> _Problem statement_:
Within the listing that follows, reproduce exactly the lines starting at the line with "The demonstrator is" and ending at the line with "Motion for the", inclusive, and only those. Pictures are dropped.

> _Information shown_:
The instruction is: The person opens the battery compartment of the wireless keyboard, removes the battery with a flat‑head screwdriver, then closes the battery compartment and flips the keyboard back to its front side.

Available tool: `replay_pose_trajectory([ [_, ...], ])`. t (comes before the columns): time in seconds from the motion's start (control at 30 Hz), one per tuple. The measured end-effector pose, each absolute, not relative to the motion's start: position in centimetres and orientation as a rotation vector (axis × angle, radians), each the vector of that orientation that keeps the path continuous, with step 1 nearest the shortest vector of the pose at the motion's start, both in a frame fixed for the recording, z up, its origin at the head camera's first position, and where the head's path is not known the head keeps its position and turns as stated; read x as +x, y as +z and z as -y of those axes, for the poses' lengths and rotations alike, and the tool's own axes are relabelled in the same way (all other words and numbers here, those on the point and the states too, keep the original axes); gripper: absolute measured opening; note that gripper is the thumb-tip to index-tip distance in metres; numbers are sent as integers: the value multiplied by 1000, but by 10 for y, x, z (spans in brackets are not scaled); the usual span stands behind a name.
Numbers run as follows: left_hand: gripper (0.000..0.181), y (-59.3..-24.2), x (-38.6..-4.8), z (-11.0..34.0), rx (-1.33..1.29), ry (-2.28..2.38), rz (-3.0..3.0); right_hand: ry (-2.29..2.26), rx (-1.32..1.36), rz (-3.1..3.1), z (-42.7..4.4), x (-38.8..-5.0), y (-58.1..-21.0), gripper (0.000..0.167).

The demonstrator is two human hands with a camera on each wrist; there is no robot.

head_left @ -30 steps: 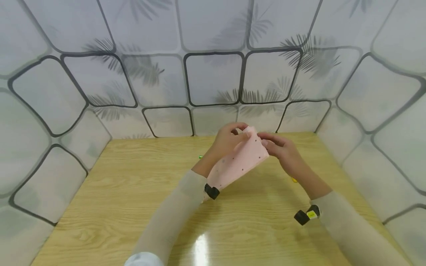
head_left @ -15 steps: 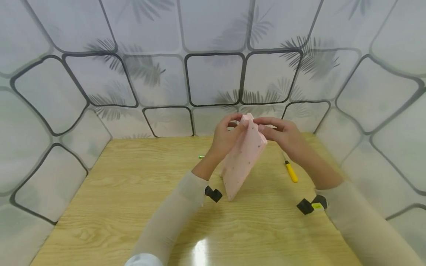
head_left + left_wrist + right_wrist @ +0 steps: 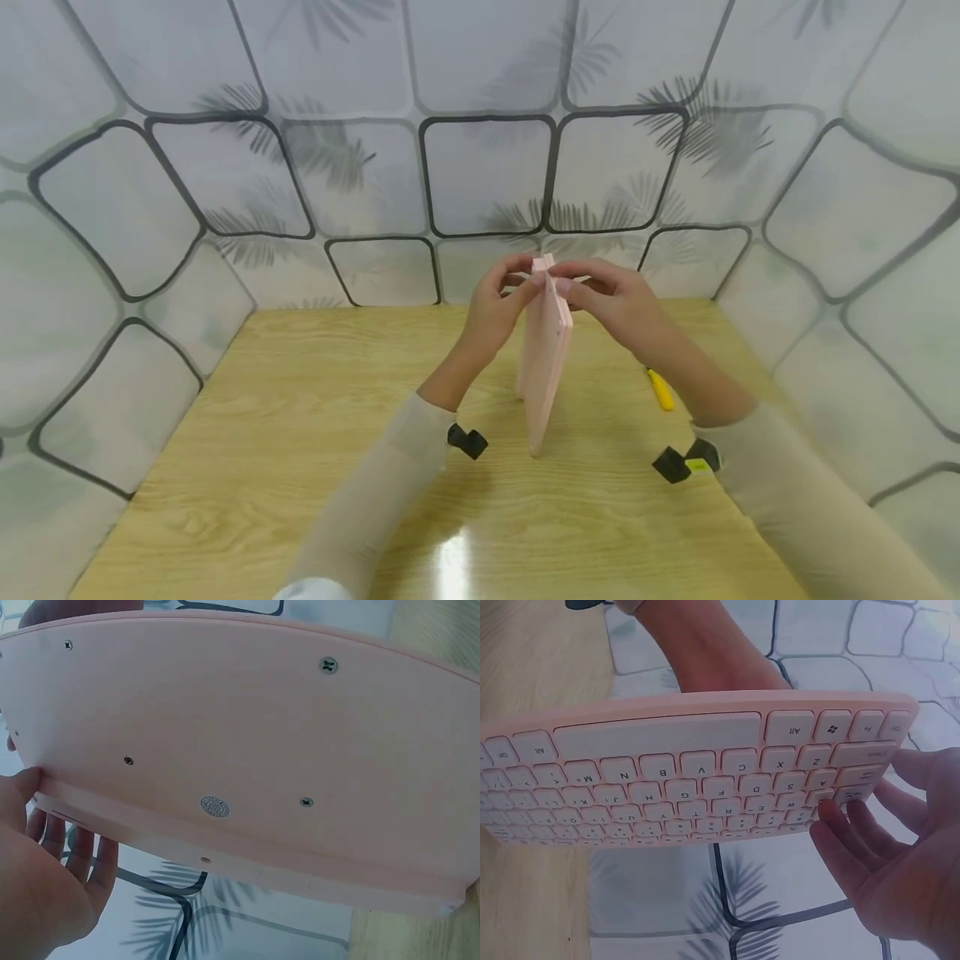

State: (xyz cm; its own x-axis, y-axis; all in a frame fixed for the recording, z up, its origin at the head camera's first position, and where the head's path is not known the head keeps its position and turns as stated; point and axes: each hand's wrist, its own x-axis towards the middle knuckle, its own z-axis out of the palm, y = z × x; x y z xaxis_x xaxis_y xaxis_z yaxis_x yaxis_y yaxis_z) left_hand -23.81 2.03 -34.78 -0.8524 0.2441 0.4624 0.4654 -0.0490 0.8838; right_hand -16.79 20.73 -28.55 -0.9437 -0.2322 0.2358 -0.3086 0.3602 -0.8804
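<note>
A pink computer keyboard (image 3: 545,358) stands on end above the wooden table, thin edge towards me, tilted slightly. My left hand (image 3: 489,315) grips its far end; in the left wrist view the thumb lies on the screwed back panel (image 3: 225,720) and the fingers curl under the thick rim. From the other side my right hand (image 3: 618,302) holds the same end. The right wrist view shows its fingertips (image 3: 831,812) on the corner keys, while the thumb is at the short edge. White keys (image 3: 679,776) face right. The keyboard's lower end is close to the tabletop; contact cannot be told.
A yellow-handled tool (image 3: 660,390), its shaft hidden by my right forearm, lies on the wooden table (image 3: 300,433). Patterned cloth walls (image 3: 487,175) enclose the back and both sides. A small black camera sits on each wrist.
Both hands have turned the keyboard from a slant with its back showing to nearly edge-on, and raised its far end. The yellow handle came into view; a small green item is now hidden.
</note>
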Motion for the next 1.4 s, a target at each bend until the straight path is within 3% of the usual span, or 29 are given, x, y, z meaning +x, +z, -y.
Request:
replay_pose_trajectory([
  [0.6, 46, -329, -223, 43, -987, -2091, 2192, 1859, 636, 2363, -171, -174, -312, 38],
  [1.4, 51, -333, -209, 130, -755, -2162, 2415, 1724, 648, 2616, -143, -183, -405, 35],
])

> _Expected output_:
The demonstrator is two human hands with a camera on each wrist; there is no robot.

head_left @ -30 steps: 
head_left @ -15 steps: 
head_left + left_wrist + right_wrist @ +0 steps: 

State: (xyz cm; its own x-axis, y-axis; all in a frame fixed for the recording, z up, its origin at the head camera's first position, and where the head's path is not known the head keeps its position and turns as stated; point and axes: each hand's wrist, its own x-axis towards the middle knuckle, its own z-axis out of the palm, y = z × x; x y z xaxis_x xaxis_y xaxis_z yaxis_x yaxis_y yaxis_z) left_hand -23.81 2.03 -34.78 -0.8524 0.2441 0.4624 0.4654 -0.0490 0.8838; right_hand -16.79 20.73 -28.55 -0.9437 -0.2322 0.2358 -0.3086 0.3602 -0.8804
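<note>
A pink computer keyboard (image 3: 545,358) stands on end above the wooden table, thin edge towards me, tilted slightly. My left hand (image 3: 489,315) grips its far end; in the left wrist view the thumb lies on the screwed back panel (image 3: 225,720) and the fingers curl under the thick rim. From the other side my right hand (image 3: 618,302) holds the same end. The right wrist view shows its fingertips (image 3: 831,812) on the corner keys, while the thumb is at the short edge. White keys (image 3: 679,776) face right. The keyboard's lower end is close to the tabletop; contact cannot be told.
A yellow-handled tool (image 3: 660,390), its shaft hidden by my right forearm, lies on the wooden table (image 3: 300,433). Patterned cloth walls (image 3: 487,175) enclose the back and both sides. A small black camera sits on each wrist.
Both hands have turned the keyboard from a slant with its back showing to nearly edge-on, and raised its far end. The yellow handle came into view; a small green item is now hidden.
</note>
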Motion for the next 1.4 s, a target at each bend until the straight path is within 3% of the usual span, or 29 are given, x, y, z meaning +x, +z, -y.

The exercise has been carried out in full.